Herald glanced behind. A towering bearded angel stood close, grinning mischieviously as he continued to poke him with a thick finger. He stood at least six-foot-five with a broad strudy build. His sword was slung over his right shoulder, protruding down between his wings and back.

"Hi, Joshua," Herald said, letting out a sigh as he picked up his own sword and duffle bag.

"What's wrong, dude?" Joshua asked. He stepped forward and punched his own time card. "You look like you got them guardian angel blues." He held the card close to his face and silently mouthed the date and time to himself, as if memorizing.

"I don't know, man. Well, it's snowdog."

Joshua slid the card into the wall-mounted rack and motioned for Herald to lead the way to the lockers. "You're having trouble with snowdog? Didn't you brag a few years back about how easy he was to take care of?"

"Yes, well, that was before..."

"Before..." Joshua prompted.

Herald shook his head and sighed again. "He doesn't believe in us anymore. And since that happened, he's become..," he struggled for the word, "reckless, taking more chances with his life than ever. I think the irony escapes him."

Folding his wings back, Joshua sat on a wooden bench in front of his locker and set about removing his sneakers. "Sounds serious," he said tossing the left shoe behind him. "I'm guessing he partied in the New Year last night?"

Herald nodded. "You could say that."

"Details, Harry. I need details!"

"He started right after work. His boss always gets a ride home with him, but this time they bought a keg and talked a bunch of co-workers into meeting them out in a dark field, just outside of town."

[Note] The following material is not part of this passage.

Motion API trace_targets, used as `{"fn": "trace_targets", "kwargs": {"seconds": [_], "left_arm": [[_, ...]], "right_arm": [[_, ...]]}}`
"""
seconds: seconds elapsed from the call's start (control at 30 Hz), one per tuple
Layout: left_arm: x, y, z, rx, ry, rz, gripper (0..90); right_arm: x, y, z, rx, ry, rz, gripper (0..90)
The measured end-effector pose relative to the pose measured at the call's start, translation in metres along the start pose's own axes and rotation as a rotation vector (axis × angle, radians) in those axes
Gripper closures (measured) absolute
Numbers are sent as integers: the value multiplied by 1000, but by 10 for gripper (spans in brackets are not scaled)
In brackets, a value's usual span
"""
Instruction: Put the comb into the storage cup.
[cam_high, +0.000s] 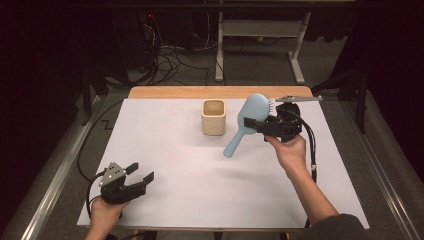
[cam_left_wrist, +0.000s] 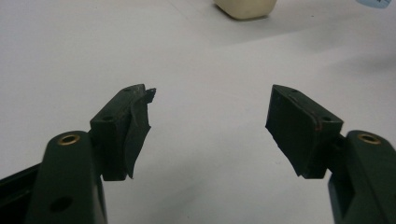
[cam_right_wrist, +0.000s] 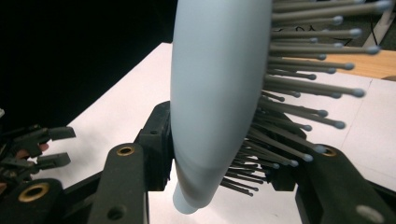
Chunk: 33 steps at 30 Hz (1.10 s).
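A light blue hairbrush (cam_high: 248, 121) hangs above the white table sheet (cam_high: 190, 170), handle slanting down to the left. My right gripper (cam_high: 256, 123) is shut on it where head meets handle. In the right gripper view the brush (cam_right_wrist: 212, 93) stands between the jaws, its grey bristles pointing right. A cream square cup (cam_high: 213, 117) stands upright just left of the brush; its base (cam_left_wrist: 246, 8) shows at the top of the left gripper view. My left gripper (cam_high: 141, 173) rests at the table's near left, open (cam_left_wrist: 210, 121) with nothing between its pads.
The white sheet covers a wooden table whose far edge (cam_high: 220, 92) is bare wood. Beyond it stand a white metal frame (cam_high: 260, 30) and tangled cables (cam_high: 170, 60) on the floor. The person's forearms enter from the bottom.
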<state>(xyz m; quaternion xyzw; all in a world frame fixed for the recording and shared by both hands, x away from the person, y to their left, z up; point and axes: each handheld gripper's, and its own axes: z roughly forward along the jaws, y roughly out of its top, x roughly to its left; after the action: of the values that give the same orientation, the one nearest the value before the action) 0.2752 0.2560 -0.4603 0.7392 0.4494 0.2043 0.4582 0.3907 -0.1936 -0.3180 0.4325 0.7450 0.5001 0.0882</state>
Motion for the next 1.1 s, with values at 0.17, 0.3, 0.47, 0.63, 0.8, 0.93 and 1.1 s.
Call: {"fn": "trace_targets", "kwargs": {"seconds": [0.17,0.3,0.47,0.63,0.8,0.93,1.1], "left_arm": [[0,0,0,2,-1,0,305],[0,0,0,1,-2,2,305],[0,0,1,5,-4,2,306],[0,0,0,3,-6,4,306],[2,-1,2,13,-7,-3,307],[2,0,1,11,-5,-4,308],[2,-1,3,16,-6,-1,308]], "right_arm": [[0,9,2,-3,-12,-1,530],[-1,15,4,-12,-11,10,530],[-2,20,8,-5,-17,16,530],[-3,23,12,3,-17,25,530],[-4,28,16,4,-14,30,529],[-3,32,17,-2,-13,29,529],[-3,35,18,-9,-9,23,528]]}}
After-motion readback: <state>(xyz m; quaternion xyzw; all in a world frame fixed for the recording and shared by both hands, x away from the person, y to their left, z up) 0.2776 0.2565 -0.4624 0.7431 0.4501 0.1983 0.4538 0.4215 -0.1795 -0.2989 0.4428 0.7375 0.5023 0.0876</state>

Joshua snorted and tossed the right sneaker over his shoulder. "Eh, so he pounded a few beers. You outta see my guy."

Herald gave an sarcastic laugh and continued. "No, not a few beers. A lot of beer. I quit counting when he drove that huge boat of a pickup back to the store for another case."

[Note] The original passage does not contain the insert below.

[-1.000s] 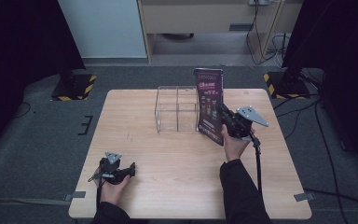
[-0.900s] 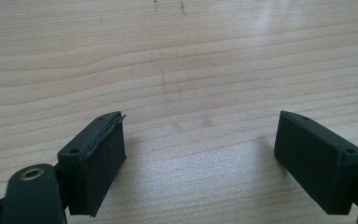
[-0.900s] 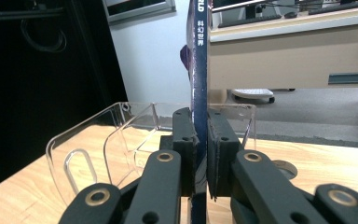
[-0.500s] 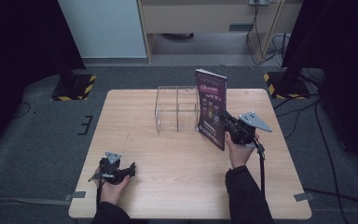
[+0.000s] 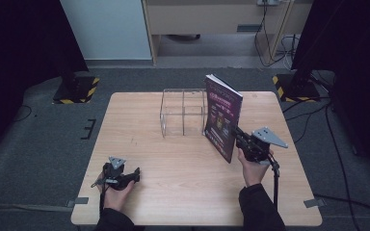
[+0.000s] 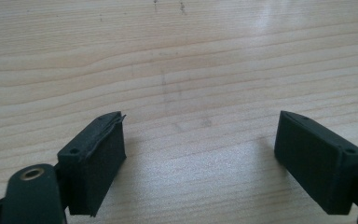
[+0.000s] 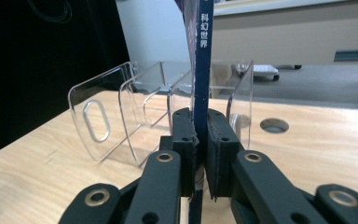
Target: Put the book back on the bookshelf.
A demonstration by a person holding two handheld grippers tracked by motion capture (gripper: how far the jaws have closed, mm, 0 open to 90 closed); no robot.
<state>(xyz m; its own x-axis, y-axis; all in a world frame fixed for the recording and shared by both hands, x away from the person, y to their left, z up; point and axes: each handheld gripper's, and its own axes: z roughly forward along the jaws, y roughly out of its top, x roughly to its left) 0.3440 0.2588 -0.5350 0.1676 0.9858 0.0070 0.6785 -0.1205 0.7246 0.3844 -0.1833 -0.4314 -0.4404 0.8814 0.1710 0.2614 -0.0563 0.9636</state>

"Out driving, huh. Asking for trouble."

"They all sat drinking for hours, right up until about 11 pm. Then his boss talked him into driving them both to a friend's house for a party. Snowdog was very drunk at this point. On the trip there, his nose kept running, and having no hankerchief, he would wipe it on the back of his hand and wrist as he drove."

"Yuck! Man, even I wouldn't do that."

Herald was lost in the horrible memory now. "When they got to the party, snowdog stretched his hand out to the host and noticed that it was covered with streaks of blood. His nose hadn't been running after all."

"No, man, you're making that up!"

Herald ignored the accusation. "It didn't really matter to anyone. That's when the bottle of rum came out. And this where gaps will start appearing in his memory of the evening, I suspect. Snowdog didn't have a lot of experience with hard liquor up to last night. The party itself was a blur. He'll remember the little kid running around among the wasted adults. He'll remember seeing the Ben Fold's Five video to "Brick"... strange details, but no real events or conversations."

"I'm afraid to ask how he got home." Joshua had all but forgotten about changing clothes.

"Sometime around 2 am, his disbelief attracted some hellhounds. There were four of them, so I had my hands full trying to stop them. While I wasn't looking, he climbed into that huge Dodge Ram and started the thirty minute trek homeward. Fortunately for everyone, he lives out in the woods. There was almost no traffic. Strangely, his motor skills were still partially intact. But he spent some time driving in the oncoming lane, just because he could. And then he switched off his headlights for a while and drove by moonlight. I've never been so scared in my life."

"I can imagine."

"Then he thought about the unattended little boy at the party and started sobbing uncontrollably."

"He what?"

"He cried like a baby the rest of the way home. He'll realize tomorrow that hard booze messes with his head. I'm hoping he'll come to his senses in some other ways."

Joshua shook his head. "That's rough, man. But it's not like you'll ever quit this job. We've worked together for a long time, and you have more years in than I do."

"No, I guess I won't quit. But I'll make damned sure he never does anything like that again."